Now, after I’ve told my story, allow me to introduce myself. I am a young man who works as clerk and earns a regular income. I live alone in a noisy neighbourhood inhabited by Indians, Pakistanis, Koreans and others whose nationalities I do not know. My life was easy. When I finished work I’d sleep for hours in the afternoon; and at night, I’d stay awake into the early morning with a group of friends united by circumstance alone. I thought about getting married but my financial situation prevented me. So I decided to remain single and enjoy my solitude, untroubled until I eavesdropped on the palm tree one night and its talk began to trouble my heart and mind. I remember the palm tree cried and knew that I’d heard her tale and made me give my word never to tell anyone. But her words tormented me until I could no longer keep them to myself, and here I am. Perhaps it troubles you too, now that you know what I know. The secret was never destined to be kept, contrary to what the palm tree imagined.

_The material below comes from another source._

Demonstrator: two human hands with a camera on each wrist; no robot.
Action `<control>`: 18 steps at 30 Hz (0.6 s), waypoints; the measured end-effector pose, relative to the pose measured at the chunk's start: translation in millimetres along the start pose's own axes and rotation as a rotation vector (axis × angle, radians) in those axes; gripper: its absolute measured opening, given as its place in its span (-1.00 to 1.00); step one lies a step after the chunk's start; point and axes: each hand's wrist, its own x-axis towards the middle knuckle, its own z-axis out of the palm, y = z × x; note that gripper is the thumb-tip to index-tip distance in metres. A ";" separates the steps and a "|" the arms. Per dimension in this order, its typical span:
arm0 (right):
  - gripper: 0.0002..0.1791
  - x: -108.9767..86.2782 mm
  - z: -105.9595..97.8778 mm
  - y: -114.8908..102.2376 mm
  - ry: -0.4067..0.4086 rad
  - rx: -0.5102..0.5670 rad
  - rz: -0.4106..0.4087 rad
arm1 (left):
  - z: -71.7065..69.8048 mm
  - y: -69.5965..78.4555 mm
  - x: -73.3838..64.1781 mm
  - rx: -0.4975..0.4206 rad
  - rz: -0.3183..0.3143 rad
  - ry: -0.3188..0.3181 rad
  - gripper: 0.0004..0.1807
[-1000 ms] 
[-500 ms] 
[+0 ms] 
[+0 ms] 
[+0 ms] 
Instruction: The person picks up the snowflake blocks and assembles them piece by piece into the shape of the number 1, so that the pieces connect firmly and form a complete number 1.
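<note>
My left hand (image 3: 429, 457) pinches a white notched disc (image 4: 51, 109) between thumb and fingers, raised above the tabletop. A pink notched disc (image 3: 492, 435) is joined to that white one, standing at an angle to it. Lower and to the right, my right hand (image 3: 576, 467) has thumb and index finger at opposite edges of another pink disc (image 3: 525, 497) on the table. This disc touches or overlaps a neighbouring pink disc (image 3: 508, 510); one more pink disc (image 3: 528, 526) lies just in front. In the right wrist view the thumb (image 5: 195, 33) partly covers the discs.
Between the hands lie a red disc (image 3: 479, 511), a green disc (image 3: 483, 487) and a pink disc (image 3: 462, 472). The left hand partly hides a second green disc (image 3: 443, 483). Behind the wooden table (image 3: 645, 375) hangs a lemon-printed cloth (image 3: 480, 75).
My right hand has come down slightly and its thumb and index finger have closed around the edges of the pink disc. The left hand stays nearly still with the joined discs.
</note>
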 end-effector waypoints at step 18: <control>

But what I didn’t understand was the palm tree’s fear, even if these days, whenever I see a healthy palm tree, her fear makes me uneasy. One night, when I stood on the shore, I saw flames sending out their light from the deep, dark sea, as though a dragon had opened it jaws and breathed fire. I wondered: Could it be the reason? And is the sea poisoned like the land?

 

The Son Who Found Himself and Cried Out in Protest

Before I finish the story of what I heard, allow me to tell you what happened to me:

One night, I emerged inebriated from one of those poisoned places, which I’d began to frequent in recent times to escape from my loneliness and fear, and to search of that thing which troubled my doubt-ridden mind. I know this wasn’t the best way to go about it but it consumed me until I almost lost the warmth of certainty in my being. That night I searched people’s faces; I searched for myself. Their faces were strange and their voices sounded hollow, like the rattling of a tin can. Suddenly, the words of the palm tree came back to me and I realised something: I am Saeed! Saeed who was conceived on a tender, moonlit night of love beneath the palm tree; Saeed the sad and solitary hero! I set off running towards the sea in search of her. The palm tree. I didn’t find her. So her prophecy had come true, after all.

 

Epilogue

Observation: “I should have written this Afterword a hundred, two hundred, three hundred years or more after writing this story.” Abdul Hamid . . . The grandmother sat telling a story to the children who listened in rapt attention:

“Once upon a time, long, long ago, there was a people who built a glorious civilisation in their land. It was a land of great abundance for long years but it was the dangers within to which they succumbed before those from outside. Corruption burrowed into its enormous edifice like woodworm into a tree trunk. When the first strike came from outside it collapsed and was reduced to ruins, to become a shrine and a mourning place.”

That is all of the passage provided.